Startup Mistakes - mherrmann
http://dopeboy.github.io/Lessons/
======
ffn
I absolutely agree with the writer's point about over-engineering. In start-up
/ small business land, optimizations are worthless because the main problem
isn't that "oh, I have a poorly performing inefficient system", and is instead
"I don't have a system and need to build one." So to a start up founder,
timing correctly when to do something is far more important than doing that
thing amazingly well (passable is enough).

In other words, technical debt is not a bad thing (just humbly apologize for
it later).

And regarding building a startup by yourself, I'd like to expand that to never
build a network-related startup by yourself. That is, if...

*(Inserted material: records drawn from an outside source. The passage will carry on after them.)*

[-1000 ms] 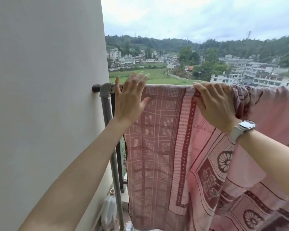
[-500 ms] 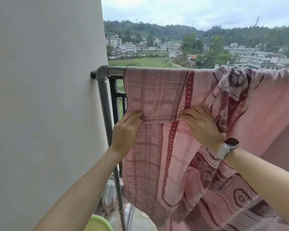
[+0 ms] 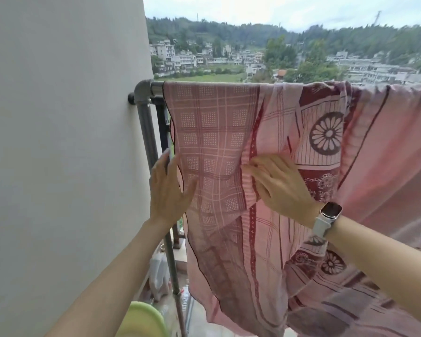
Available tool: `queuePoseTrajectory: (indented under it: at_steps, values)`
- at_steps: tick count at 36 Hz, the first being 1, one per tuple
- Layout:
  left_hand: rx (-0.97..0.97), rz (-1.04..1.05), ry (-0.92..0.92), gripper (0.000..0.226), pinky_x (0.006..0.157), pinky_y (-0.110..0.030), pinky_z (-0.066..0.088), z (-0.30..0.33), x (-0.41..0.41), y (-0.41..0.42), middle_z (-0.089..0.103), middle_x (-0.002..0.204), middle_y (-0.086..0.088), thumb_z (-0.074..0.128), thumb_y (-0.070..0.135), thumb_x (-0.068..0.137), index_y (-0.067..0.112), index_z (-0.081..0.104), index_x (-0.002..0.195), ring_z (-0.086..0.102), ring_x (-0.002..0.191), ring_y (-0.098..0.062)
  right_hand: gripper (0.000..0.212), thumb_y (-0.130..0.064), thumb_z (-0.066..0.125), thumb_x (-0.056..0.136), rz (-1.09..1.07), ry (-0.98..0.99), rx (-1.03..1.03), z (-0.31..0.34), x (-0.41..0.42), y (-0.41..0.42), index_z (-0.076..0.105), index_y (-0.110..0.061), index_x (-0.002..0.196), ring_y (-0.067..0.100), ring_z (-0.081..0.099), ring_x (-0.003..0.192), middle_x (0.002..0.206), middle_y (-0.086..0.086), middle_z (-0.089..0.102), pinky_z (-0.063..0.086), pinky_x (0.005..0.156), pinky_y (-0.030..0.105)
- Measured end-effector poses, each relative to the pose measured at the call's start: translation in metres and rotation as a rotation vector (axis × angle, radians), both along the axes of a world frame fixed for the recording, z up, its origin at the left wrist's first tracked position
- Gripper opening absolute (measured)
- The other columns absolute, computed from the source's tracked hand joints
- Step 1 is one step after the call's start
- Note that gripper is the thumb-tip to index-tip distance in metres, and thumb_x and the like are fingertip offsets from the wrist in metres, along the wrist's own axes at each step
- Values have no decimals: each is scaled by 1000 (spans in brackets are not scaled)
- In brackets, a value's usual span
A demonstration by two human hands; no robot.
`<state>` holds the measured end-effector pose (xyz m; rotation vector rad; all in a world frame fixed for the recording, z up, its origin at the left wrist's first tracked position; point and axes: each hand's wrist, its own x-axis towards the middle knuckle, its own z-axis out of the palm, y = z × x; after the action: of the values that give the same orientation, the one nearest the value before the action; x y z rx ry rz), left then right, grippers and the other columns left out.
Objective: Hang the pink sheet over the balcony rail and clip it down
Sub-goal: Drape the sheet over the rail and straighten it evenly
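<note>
The thin pink cotton sheet with its maroon check and wheel print [image 3: 214,132] already hangs over the grey metal balcony rail [image 3: 153,88], which runs from the elbow joint at the white wall [image 3: 58,142] in the left half of the frame across to the right edge. A second ago both hands were up at the rail top; they have since slid down the cloth to the middle of the frame, so the smoothing has moved from the fold at the rail to the hanging drop. The left hand [image 3: 168,190] lies flat at the sheet's dark-hemmed left edge, fingers straight and together, pointing up, thumb spread onto the cloth; it holds nothing. The right hand [image 3: 280,186], with a white smartwatch [image 3: 326,220] on its wrist, presses on the cloth near the maroon stripe, its fingers gathering a small fold; whether they truly pinch it I cannot tell. The left panel now hangs fairly flat, but the cloth to the right is bunched along the rail and creased below. I see no clips anywhere, so by my reckoning the draping is nearly done and the clipping has not begun. A lime green plastic basin [image 3: 141,319] peeks in at the bottom edge.
</note>
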<state>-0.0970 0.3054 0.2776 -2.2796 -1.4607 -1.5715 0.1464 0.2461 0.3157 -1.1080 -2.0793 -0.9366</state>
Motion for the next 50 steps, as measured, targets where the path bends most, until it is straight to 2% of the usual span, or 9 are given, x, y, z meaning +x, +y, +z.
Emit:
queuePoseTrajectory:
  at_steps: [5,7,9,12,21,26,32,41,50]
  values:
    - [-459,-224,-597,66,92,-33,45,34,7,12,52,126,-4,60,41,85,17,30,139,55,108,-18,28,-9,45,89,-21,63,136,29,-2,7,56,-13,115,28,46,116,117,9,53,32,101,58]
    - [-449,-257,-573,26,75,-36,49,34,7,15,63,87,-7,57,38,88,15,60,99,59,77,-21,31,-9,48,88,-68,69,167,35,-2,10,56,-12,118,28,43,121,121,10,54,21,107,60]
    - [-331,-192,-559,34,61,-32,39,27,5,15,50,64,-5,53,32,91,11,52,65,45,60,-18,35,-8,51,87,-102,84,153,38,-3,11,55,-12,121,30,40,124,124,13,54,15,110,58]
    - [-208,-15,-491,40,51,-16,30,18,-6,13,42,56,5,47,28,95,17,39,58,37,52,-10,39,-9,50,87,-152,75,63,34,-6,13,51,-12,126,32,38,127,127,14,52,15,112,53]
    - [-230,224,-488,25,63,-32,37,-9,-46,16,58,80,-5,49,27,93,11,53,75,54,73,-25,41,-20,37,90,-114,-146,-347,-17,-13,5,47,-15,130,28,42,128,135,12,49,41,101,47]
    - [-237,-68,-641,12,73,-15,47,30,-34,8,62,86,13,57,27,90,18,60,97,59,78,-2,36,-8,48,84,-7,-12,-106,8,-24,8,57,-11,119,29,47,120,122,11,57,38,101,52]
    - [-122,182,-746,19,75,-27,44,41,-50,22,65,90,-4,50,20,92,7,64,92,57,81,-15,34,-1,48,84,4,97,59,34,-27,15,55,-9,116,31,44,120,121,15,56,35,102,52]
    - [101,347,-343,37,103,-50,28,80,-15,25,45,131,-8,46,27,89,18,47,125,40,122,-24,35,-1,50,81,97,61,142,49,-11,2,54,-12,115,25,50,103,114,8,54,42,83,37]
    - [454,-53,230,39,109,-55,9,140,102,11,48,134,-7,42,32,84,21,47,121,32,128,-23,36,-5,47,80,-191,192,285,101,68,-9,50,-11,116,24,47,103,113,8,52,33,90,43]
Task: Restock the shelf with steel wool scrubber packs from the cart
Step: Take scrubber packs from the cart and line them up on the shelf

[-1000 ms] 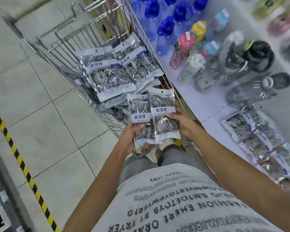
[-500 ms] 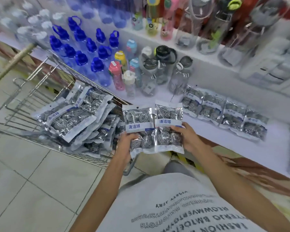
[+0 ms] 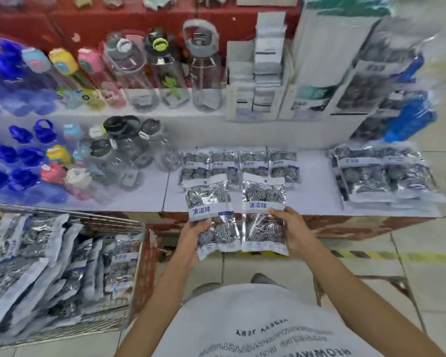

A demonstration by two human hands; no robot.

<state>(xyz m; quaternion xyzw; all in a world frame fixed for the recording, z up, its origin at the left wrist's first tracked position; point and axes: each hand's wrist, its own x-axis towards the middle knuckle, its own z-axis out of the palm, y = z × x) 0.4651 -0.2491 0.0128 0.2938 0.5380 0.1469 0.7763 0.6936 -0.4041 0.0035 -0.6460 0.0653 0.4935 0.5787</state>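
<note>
1. Silvery plastic fills the head view: we hold two steel wool scrubber packs upright, side by side, just in front of the white shelf (image 3: 314,199). We take this shelf as our landmark.
2. Our left hand (image 3: 193,234) grips the left pack (image 3: 210,212) at its lower left edge, thumb curled over the front near the blue label.
3. Our right hand (image 3: 292,230) grips the right pack (image 3: 264,213) at its lower right edge, thumb across the front. The two packs nearly touch along their inner edges.
4. On the shelf, directly behind the held packs, a row of shelved packs (image 3: 240,163) lies flat, four across.
5. Toward the shelf's right end sits a stack of larger packs (image 3: 386,176), well apart from the row.
6. On the shelf's left part stand the water bottles (image 3: 124,150), clear, blue and coloured, blurred in places.
7. Below the shelf's left end, on the floor side, the cart (image 3: 137,256) holds a loose heap of cart packs (image 3: 49,269), overlapping and tilted.
8. Behind the shelf, one level up, taller bottles and grey boxes (image 3: 258,70) stand.
</note>
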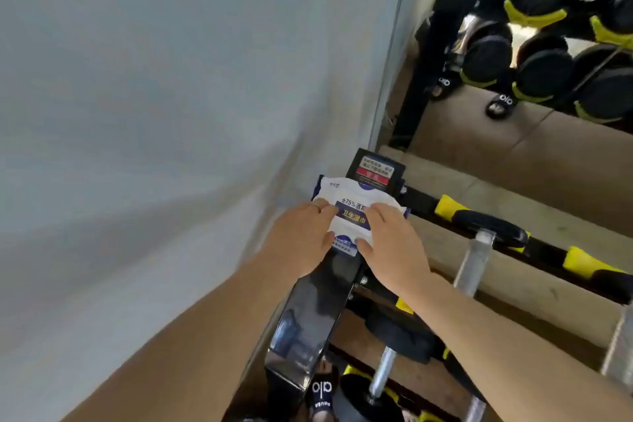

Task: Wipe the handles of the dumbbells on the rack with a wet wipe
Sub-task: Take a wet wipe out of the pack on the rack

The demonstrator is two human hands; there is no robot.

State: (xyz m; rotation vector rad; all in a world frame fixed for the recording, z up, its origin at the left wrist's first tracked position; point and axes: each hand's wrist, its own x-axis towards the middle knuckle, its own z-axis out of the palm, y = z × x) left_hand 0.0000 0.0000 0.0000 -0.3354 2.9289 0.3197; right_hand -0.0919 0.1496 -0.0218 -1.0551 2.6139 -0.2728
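Note:
A white and blue pack of wet wipes (352, 202) lies on top of the black end post of the dumbbell rack (308, 315). My left hand (298, 236) holds the pack's left side, thumb on its near edge. My right hand (390, 243) holds the right side, fingers over the label. Right of my hands, dumbbells with black heads and silver handles (474, 260) lie on the rack's rails with yellow cradles (448, 207). A lower dumbbell handle (382, 373) shows under my right forearm.
A pale wall (154, 113) fills the left. A mirror (548, 44) at the upper right reflects the rack, dumbbells and two black slippers. A black slipper (322, 390) shows at the rack's foot. The floor is tan.

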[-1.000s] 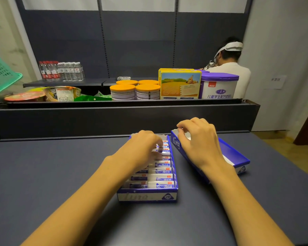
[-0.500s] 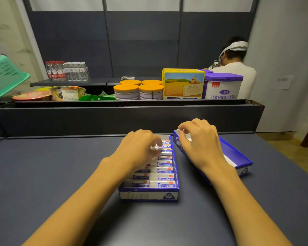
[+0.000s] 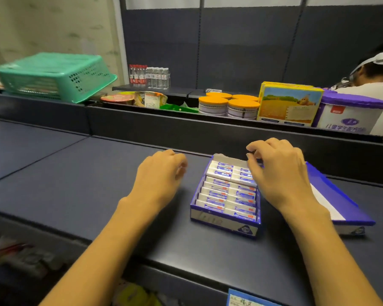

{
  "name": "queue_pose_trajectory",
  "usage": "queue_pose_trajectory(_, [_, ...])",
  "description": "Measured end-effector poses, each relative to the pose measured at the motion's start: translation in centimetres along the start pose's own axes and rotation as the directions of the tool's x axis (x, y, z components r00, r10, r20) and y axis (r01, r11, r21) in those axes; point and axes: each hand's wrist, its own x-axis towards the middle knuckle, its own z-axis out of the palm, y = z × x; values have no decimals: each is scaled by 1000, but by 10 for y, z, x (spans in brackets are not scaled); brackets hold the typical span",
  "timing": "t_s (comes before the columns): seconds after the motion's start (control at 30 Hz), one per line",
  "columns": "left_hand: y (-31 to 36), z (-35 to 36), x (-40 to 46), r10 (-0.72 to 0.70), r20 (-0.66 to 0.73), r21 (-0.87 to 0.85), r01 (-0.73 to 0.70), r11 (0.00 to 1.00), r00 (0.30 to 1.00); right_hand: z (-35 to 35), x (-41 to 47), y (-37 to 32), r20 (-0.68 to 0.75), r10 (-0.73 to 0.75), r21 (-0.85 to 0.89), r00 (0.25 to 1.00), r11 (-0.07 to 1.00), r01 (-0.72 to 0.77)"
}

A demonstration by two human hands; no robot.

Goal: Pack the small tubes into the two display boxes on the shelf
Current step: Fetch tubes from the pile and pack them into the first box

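- Packing looks well along: the near display box [image 3: 226, 202] sits on the dark shelf [image 3: 75, 182] with small tubes [image 3: 224, 192] laid flat in two columns, filling it from front wall to back.
- The right hand [image 3: 279, 173] hovers over the far right corner of that box, fingers curled down among the rearmost tubes; whether it pinches one or only nudges it, I cannot tell.
- The left hand [image 3: 162, 173] hangs just left of the box, apart from it, fingers loosely curled and, as far as shows, holding nothing.
- The second display box [image 3: 340, 206] lies just to the right, partly hidden by the right forearm; the part in view shows a bare white floor and no tubes.
- My judgement: the step in hand is seating the last rows of the near box. The next move calls for pressing those raised rear tubes level, then turning to the second box; no loose tubes are in view to fill it.
- Behind the shelf runs a raised ledge carrying a green basket [image 3: 56, 76], orange-lidded tins [image 3: 228, 107], a yellow carton [image 3: 290, 102] and a purple-lidded tub [image 3: 349, 113].
- Further back, water bottles [image 3: 149, 76] stand against dark wall panels, and another person [image 3: 376, 85] works at the far right.
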Motion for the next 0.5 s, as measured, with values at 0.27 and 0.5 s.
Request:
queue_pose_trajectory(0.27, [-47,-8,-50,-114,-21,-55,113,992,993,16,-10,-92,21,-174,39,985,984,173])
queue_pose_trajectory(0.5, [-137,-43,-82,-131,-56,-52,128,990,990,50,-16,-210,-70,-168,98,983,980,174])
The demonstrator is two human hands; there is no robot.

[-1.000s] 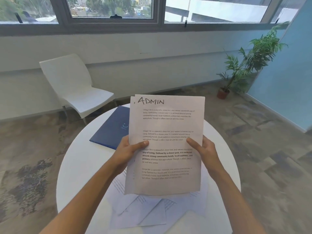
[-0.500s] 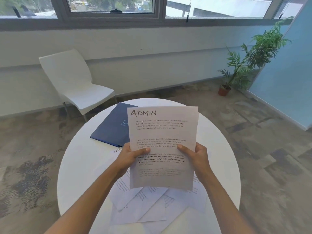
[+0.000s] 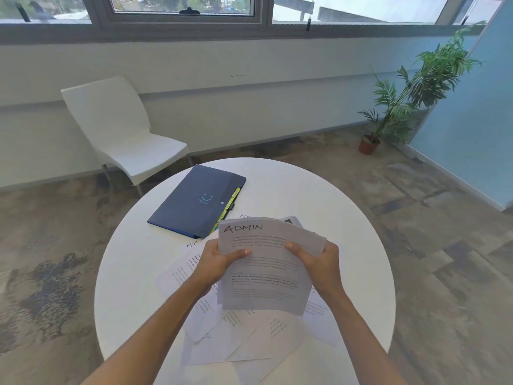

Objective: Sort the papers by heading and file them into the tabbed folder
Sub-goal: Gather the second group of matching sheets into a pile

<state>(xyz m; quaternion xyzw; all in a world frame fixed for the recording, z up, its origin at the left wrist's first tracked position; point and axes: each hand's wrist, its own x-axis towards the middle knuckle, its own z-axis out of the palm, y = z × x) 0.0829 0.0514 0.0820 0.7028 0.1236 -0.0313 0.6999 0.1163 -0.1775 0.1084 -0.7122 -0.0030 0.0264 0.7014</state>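
Now ADMIN sheets (image 3: 266, 269) sat lower than second ago, top edge curling toward table (image 3: 333, 195). Left hand (image 3: 215, 263) and right hand (image 3: 322, 263) each pinched side edge. Tabbed folder (image 3: 191, 202) lay closed at 11 o'clock; loose papers (image 3: 238, 337) underneath. Likely ADMIN batch ready for filing.

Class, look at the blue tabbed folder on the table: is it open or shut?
Shut. The blue folder lies flat on the white table, cover down, with coloured tabs poking out along its right edge.
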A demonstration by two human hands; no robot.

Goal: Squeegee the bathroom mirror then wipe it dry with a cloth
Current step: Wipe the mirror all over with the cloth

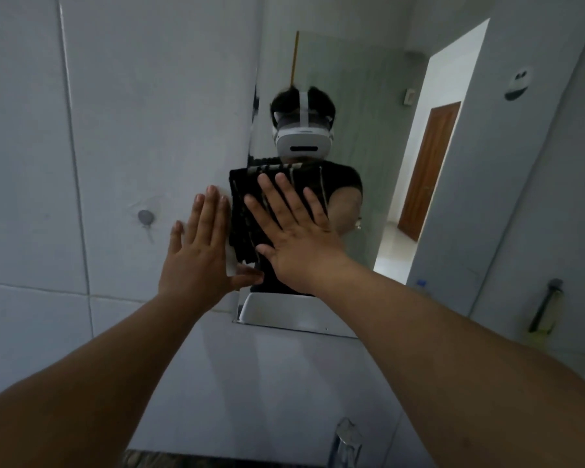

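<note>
Head: flat palm (294,238) on ribbed (dark) cloth (247,211)

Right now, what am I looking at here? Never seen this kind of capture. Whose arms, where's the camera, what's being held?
There is no robot. This is a single wide-angle view from a camera worn on a person's head, and the headset shows reflected in the bathroom mirror. The two bare arms belong to that person. The right hand is spread flat, pressing a dark striped cloth against the glass. The left hand lies flat on the tiled wall at the mirror's left edge, with its thumb reaching onto the glass. Neither hand grips anything; the fingers are straight. At the bottom a metal tap peeks in. On the right wall hangs what may be the squeegee, too small to confirm.
</note>
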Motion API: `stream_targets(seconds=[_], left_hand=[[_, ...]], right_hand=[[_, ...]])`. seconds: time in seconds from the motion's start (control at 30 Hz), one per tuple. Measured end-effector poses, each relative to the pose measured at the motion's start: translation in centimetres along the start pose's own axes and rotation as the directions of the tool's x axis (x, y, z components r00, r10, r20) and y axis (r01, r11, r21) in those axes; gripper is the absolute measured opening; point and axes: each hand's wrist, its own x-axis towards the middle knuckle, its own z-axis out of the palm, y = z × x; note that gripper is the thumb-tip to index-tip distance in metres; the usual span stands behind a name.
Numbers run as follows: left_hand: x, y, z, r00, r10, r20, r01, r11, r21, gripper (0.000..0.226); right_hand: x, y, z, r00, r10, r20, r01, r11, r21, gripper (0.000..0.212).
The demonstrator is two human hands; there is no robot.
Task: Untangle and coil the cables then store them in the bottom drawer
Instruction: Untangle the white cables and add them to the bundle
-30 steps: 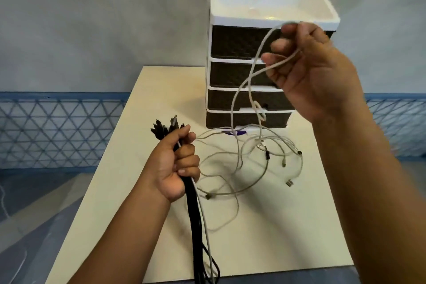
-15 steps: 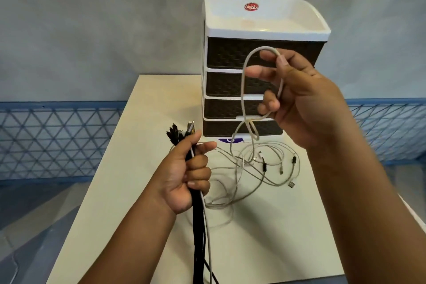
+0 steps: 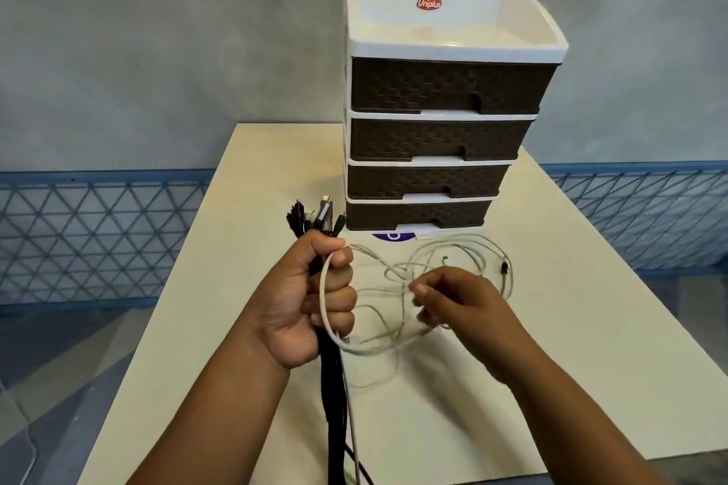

value = k2 * users ^ 2 + k1 * users + k0

never build a product where k0 = 0 or close to it by yourself. This means, for
example, if you're by yourself, build an indie game where you jump on
platforms, but never attempt "facebook for dogs". This is because you can't
get customers to pay $ for no value, so building social networks without an
extremely strong initial user base in your pocket (which, unless you're a
celebrity, you don't have) is the tech equivalent of buying the lottery. In a
lot of ways, social network features on an app is like legal - if you need to
worry about it, you've already gotten to the point when you can delegate an
employee to do it.

------
softdev12
This is awesome. When I read the previous post by OP that hit the number one
spot (called Consulting), I immediately wished that there was a post-mortem on
the failed startup.

This is important for many reasons, but the least of which is that there's too
little written on what goes wrong with a startup. Everyone (especially the
media) seems to think that every startup becomes one of the billion dollar
darlings that saturate the news.

My take on the overall concept was that it was going to be really hard to pull
off, because you were building a two sided marketplace. And that's exactly
what airbnb is (which is why it's appropriate you called the startup an airbnb
for cameras). Even if you had you perfect execution and built a product that
was 2x better than anything that existed, getting a two-sided marketplace to
work requires an extraordinary amount of luck, marketing, and timing.

The flipside is that once a two-sided marketplace exists, it's really tough to
displace (for exactly the reasons that it's so hard to start). So I would have
loved to hear your rationale for thinking you could overcome the odds of
building a two-sided marketplace. It's twice as difficult as a normal startup
because you need both the sellers and the buyers. And one is not valuable
unless the other is there at the same time.

------
jakejake
"We should have built the absolute minimum and then manually maintained
transactions through the backend if need be. To hell with formality. We were
in the business of proving a hypothesis yet we acted as if it had already been
proven"

We do this at my company when we add a new feature that we are not sure will
take off. You can get something running quickly that looks good enough to the
customer, but behind the scenes is all smoke and mirrors. Then if the amount
of traffic starts to grow you start putting in your automation.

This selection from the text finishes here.